A prebuilt version of pocketsphinx.js is available in webapp/js, or you can build it yourself. Below is the procedure on Linux (and probably Mac OS X). On Windows, refer to the emscripten manual.

You will need:

The build is a classic CMake cross-compilation, using the toolchain provided by emscripten:

$ cd .../pocketsphinx.js # This folder
$ mkdir build
$ cd build
$ cmake -DEMSCRIPTEN=1 -DCMAKE_TOOLCHAIN_FILE=path_to_emscripten/cmake/Platform/Emscripten_unix.cmake ..
$ make

This generates pocketsphinx.js. At this point, optimization level and packaged files (acoustic model) are hard-coded, so modify CMakeLists.txt directly if you would like to change those.

3. API of pocketsphinx.js

You can interact with pocketsphinx.js directly if you need to, but it is probably easier to build your application against the API of recognizer.js described in a later section.

3.1 Principles

The file pocketsphinx.js can be directly included into an html file but as it is fairly large (a few MB, depending on the optimization level used during compilation), downloading and loading it will take time and affect the UI thread. So, as explained later, you should use it inside a Web Worker, for instance using recognizer.js.

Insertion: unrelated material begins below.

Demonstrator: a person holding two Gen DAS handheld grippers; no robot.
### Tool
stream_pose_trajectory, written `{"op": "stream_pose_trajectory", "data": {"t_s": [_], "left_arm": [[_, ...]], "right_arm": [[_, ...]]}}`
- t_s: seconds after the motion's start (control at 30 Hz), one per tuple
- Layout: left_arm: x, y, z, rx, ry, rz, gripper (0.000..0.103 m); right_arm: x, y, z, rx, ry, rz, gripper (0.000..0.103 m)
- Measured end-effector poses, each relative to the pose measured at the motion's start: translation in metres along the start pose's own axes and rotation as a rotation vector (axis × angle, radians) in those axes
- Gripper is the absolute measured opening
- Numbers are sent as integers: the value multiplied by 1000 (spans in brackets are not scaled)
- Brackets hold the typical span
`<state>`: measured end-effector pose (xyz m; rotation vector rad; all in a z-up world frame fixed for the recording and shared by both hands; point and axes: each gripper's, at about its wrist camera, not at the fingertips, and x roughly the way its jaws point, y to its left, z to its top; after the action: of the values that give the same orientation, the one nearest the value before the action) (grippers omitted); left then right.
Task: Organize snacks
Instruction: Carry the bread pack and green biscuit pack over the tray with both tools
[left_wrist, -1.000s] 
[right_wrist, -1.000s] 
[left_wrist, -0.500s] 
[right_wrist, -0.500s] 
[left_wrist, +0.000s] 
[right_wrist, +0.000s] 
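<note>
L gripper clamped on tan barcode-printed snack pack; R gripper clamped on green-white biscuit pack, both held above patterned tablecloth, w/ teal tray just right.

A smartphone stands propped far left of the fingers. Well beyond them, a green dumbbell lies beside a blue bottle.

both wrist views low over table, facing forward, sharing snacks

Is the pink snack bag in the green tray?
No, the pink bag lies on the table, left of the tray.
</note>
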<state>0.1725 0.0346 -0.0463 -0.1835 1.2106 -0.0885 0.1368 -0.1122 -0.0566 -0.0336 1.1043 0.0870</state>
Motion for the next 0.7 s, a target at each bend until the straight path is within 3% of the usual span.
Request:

You should probably have a look at emscripten's docs to understand how to interact with emscripten-generated JavaScript. For instance, to retrieve the recognizer's state:

$ var getState = Module.cwrap('psGetState');
$ var state = getState();

Calls to pocketsphinx.js functions are synchronous, that's also why you probably need to load it in a Web Worker, as explained in later sections. The recognizer can be at any of these states:

  • UNINITIALIZED = 0, when the file is just loaded.
  • INITIALIZED = 1, after a successful call to the initialization function, and any time it is ready to perform actions.
  • ENTERING_GRAMMAR = 3, when it is getting grammar data.
  • RECORDING = 4, when it is getting audio data.

Most calls return an error code, which can be one of the following:

  • SUCCESS = 0, if the action was performed successfully.
  • BAD_STATE = 1, if the current state does not allow the action.
  • BAD_ARGUMENT = 2, if the argument provided is invalid.
  • RUNTIME_ERROR = 3, if there is a runtime error in the recognizer.

3.2 Calls

In order to allocate and free memory, we import malloc and free first:

var c_malloc = Module.cwrap('malloc', 'number', ['number']);
var c_free = Module.cwrap('free', 'number', ['number']);

a. psGetState

Retrieves the current state:

var psGetState = Module.cwrap('psGetState');
var state = psGetState(); // Gets the current state of the recognizer

b. psGetHyp

Retrieves the current hypothesis (the recognized string up to this point). It can be called at any time. If it is called during recording, this is the hypothesis up to that point, otherwise, it is the hypothesis of the last recorded sentence, after the second pass (more accurate than hypothesis during recognition):

var psGetHyp = Module.cwrap('psGetHyp', 'string');
var hyp = psGetHyp(); // Gets the current hypothesis

c. psInitialize

Initializes the recognizer. This can take a few seconds, that's one of the reasons why you should use pocketsphinx.js inside a Web Worker.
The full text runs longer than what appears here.